Starting at the line with "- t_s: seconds" and going on through the line with "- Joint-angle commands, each", reproduce each line in the records below exactly and nothing more.

-------- Entries supplied

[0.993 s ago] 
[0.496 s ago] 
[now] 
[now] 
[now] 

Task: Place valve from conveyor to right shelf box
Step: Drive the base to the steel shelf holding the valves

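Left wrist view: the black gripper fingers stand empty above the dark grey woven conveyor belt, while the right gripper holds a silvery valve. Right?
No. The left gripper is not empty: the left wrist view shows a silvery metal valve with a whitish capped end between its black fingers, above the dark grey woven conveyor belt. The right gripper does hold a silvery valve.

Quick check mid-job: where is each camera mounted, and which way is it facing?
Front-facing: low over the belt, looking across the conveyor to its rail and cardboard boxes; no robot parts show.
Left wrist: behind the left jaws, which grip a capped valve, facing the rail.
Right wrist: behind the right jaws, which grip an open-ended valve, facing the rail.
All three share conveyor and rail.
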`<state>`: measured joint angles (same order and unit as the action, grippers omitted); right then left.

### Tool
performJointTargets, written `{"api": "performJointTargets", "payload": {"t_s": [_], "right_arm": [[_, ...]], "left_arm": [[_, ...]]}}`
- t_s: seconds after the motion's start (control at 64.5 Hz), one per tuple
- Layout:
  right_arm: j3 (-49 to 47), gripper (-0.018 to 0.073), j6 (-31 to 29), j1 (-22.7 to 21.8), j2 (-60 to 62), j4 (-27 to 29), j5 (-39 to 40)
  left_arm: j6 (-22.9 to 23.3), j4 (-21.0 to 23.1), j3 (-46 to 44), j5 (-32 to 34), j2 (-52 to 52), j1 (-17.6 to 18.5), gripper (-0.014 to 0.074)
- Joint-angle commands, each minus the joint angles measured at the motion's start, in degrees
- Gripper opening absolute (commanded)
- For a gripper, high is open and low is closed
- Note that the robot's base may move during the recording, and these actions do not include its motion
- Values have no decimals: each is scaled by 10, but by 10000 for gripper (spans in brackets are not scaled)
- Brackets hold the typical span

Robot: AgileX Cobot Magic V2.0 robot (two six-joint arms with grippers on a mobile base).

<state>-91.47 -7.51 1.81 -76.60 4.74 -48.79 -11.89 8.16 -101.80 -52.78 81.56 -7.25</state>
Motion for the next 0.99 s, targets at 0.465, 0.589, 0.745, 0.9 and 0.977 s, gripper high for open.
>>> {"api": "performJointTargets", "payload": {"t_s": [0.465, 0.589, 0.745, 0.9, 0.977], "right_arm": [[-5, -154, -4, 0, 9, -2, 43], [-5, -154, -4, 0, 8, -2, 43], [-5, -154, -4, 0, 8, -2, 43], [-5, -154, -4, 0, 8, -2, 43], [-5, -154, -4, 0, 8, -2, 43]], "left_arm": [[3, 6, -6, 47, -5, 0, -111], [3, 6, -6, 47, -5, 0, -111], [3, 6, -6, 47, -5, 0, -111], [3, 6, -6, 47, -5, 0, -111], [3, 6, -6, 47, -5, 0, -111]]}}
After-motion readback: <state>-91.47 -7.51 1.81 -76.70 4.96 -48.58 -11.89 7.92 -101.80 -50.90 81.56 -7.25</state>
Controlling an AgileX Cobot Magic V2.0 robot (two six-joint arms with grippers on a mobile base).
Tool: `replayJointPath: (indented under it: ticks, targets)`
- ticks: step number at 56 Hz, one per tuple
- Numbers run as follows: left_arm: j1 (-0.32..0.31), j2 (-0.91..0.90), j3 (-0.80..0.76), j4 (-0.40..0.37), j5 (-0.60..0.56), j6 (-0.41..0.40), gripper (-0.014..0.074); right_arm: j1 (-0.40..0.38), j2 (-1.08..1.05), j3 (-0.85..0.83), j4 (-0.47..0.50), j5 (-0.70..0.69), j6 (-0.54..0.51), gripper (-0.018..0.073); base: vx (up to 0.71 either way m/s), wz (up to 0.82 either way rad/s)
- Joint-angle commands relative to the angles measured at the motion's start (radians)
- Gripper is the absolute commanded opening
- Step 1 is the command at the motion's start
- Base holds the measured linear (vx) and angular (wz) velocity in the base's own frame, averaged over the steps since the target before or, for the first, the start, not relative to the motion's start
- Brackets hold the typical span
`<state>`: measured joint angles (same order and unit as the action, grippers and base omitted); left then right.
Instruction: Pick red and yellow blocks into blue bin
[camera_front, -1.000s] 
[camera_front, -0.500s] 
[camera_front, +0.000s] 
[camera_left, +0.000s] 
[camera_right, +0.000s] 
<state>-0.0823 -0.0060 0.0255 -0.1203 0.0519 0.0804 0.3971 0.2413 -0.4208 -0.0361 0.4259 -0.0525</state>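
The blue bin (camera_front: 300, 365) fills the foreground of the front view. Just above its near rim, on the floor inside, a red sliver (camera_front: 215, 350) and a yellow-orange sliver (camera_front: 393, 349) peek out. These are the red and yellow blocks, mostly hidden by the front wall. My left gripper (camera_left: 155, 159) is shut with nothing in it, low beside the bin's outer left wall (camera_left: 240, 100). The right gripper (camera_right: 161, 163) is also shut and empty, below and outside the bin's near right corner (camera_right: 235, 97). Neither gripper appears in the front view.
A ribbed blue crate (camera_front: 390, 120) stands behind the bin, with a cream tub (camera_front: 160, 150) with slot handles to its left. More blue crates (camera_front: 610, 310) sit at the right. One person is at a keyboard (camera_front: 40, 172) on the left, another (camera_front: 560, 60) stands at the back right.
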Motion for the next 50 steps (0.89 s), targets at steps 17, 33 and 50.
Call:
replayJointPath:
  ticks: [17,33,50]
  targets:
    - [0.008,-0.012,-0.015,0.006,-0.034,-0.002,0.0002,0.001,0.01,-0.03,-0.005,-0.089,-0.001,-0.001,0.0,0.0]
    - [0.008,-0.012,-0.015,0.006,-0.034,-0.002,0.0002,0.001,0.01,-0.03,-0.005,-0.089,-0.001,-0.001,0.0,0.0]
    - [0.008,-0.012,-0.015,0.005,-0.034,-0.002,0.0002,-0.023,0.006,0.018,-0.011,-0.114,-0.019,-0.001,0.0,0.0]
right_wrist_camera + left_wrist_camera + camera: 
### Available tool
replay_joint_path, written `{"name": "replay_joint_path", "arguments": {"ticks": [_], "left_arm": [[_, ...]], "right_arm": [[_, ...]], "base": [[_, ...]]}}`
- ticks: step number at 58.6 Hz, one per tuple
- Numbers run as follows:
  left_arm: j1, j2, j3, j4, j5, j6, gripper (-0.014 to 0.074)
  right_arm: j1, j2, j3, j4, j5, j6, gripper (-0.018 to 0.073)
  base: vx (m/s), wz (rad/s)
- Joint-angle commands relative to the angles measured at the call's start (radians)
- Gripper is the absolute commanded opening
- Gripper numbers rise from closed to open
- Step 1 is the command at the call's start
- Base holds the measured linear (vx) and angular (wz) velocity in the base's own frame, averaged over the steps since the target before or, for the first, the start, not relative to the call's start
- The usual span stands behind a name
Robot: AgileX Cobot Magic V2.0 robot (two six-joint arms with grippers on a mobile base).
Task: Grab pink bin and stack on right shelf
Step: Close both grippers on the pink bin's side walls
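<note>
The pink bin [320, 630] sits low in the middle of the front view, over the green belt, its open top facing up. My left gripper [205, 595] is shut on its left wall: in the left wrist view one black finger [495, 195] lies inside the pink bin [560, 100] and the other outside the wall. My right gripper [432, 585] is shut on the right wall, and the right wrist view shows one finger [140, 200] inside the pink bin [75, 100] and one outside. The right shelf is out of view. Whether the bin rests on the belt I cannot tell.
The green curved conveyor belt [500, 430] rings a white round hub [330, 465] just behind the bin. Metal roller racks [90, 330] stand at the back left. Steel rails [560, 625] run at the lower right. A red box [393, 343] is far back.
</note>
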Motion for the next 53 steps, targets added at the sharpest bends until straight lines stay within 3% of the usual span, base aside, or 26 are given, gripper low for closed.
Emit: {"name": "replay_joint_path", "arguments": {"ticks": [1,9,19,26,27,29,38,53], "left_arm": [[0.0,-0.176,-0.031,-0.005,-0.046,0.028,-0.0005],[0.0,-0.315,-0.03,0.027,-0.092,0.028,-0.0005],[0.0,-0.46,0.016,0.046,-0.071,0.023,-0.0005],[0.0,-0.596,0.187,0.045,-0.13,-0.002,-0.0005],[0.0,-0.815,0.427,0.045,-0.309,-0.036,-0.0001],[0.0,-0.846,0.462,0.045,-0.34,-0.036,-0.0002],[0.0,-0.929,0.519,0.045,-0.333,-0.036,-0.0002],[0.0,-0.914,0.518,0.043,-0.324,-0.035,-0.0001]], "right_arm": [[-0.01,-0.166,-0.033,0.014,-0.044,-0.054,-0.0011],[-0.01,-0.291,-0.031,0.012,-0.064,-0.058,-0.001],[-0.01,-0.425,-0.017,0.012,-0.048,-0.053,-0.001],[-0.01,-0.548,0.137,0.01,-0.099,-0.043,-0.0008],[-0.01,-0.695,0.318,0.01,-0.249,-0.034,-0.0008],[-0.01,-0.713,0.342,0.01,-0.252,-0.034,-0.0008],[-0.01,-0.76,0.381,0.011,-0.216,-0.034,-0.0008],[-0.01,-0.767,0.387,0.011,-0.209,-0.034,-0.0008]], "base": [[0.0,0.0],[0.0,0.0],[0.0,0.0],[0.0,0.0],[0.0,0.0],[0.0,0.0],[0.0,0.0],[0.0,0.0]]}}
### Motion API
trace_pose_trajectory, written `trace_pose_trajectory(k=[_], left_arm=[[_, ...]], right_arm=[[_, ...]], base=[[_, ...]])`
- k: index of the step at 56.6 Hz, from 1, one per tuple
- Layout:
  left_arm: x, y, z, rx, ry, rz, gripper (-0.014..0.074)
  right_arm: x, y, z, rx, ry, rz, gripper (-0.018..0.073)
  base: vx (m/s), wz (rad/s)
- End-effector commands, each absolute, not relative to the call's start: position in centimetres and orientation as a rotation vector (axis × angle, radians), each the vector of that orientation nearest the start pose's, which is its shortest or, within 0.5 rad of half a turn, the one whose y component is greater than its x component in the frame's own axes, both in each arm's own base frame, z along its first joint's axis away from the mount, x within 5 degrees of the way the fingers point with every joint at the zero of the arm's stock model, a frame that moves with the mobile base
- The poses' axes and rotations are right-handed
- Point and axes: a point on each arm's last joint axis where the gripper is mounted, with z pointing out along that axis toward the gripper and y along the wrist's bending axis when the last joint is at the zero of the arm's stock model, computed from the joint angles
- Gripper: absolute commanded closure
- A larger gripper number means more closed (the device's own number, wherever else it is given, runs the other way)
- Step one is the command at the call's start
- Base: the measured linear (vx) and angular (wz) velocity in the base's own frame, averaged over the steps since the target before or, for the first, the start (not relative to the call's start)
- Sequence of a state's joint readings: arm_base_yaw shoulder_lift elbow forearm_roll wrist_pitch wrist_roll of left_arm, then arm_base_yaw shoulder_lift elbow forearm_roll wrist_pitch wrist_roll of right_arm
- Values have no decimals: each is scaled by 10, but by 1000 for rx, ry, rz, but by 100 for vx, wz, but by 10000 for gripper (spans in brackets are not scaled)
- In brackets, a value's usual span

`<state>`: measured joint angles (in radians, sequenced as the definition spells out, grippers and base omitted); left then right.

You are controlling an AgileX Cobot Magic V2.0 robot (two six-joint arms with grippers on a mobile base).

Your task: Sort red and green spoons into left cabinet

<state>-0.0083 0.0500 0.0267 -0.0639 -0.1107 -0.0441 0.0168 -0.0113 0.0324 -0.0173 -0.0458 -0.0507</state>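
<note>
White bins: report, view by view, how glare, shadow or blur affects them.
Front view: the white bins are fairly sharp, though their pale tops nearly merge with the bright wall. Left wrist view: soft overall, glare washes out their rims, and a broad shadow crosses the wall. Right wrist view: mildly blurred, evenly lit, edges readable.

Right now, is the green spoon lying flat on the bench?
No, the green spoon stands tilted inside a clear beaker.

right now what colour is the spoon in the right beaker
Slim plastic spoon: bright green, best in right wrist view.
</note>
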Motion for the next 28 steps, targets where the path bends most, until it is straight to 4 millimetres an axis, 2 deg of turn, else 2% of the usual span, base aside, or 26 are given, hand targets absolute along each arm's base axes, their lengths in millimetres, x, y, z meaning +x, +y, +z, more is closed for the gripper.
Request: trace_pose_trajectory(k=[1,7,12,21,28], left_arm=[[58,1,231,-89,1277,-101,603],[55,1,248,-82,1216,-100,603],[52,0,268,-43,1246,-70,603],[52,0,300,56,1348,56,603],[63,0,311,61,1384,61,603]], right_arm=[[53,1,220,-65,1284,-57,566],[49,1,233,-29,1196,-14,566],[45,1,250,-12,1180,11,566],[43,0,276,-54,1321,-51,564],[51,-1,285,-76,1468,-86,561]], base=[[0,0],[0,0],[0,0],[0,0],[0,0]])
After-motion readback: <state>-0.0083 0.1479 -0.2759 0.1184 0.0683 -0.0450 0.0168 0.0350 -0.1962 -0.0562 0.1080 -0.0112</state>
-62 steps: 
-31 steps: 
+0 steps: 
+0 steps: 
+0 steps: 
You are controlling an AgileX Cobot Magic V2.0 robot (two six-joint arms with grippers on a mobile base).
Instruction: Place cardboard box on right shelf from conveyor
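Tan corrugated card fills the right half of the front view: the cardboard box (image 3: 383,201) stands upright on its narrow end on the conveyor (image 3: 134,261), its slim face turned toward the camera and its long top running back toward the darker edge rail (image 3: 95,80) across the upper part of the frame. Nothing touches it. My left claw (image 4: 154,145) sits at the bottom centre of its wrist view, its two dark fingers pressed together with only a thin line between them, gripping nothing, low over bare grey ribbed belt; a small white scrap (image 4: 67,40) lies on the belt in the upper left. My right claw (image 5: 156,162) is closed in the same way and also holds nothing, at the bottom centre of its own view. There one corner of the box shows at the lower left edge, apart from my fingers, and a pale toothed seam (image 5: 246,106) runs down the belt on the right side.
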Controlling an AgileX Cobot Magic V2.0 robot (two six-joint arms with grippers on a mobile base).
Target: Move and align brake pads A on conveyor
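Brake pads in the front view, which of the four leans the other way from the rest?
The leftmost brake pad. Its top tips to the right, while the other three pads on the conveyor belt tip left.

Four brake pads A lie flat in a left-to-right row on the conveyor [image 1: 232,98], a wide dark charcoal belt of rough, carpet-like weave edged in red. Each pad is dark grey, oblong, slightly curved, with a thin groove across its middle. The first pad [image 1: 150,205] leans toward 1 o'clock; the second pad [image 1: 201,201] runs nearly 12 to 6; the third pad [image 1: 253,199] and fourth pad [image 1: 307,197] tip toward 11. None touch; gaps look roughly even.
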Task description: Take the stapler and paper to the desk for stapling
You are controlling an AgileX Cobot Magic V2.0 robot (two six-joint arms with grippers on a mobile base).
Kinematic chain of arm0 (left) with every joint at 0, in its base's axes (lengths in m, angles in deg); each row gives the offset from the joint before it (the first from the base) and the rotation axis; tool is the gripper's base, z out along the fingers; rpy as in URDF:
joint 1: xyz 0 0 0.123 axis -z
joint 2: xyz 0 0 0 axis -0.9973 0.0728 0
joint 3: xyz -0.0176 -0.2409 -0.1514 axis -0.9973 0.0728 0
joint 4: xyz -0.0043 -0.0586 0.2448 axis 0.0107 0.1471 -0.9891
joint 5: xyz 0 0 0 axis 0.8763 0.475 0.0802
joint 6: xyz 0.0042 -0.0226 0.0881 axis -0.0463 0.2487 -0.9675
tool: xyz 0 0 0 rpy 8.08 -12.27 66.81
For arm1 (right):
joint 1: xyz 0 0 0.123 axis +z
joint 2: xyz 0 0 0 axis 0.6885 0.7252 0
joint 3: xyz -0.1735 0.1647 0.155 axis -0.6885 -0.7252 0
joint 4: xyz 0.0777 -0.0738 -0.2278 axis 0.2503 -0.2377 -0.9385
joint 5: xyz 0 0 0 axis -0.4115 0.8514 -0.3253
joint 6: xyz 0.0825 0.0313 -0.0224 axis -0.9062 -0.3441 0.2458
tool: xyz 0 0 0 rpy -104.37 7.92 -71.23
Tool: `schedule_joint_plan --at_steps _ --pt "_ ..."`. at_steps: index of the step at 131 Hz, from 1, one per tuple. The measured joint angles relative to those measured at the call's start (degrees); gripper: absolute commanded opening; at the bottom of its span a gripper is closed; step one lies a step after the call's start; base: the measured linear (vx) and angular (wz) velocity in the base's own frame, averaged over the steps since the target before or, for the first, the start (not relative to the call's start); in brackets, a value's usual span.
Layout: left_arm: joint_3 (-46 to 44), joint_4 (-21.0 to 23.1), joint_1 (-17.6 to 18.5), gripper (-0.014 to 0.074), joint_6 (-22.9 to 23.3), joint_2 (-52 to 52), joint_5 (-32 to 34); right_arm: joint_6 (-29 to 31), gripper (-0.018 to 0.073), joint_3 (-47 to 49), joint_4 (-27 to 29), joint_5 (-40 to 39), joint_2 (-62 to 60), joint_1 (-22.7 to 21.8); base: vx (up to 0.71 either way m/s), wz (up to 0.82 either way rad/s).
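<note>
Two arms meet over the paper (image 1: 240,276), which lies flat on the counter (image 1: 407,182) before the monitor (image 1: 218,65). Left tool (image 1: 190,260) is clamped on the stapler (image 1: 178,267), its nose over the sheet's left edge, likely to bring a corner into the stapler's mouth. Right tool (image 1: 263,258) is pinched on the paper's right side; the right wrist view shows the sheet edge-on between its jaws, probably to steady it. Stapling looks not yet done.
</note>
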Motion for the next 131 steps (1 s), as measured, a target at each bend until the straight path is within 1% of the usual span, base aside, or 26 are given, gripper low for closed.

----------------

Your response.
- t_s: seconds after the motion's start (control at 64.5 Hz), one per tuple
- Layout:
  right_arm: j3 (-49 to 47), gripper (-0.018 to 0.073), j6 (-31 to 29), j1 (-22.7 to 21.8), j2 (-60 to 62), j4 (-27 to 29), j5 (-39 to 40)
  left_arm: j6 (-22.9 to 23.3), j4 (-21.0 to 23.1), j3 (-46 to 44), j5 (-32 to 34), j2 (-52 to 52), j1 (-17.6 to 18.5), gripper (-0.014 to 0.074)
- Joint-angle commands, each minus the joint angles measured at the motion's start, in degrees

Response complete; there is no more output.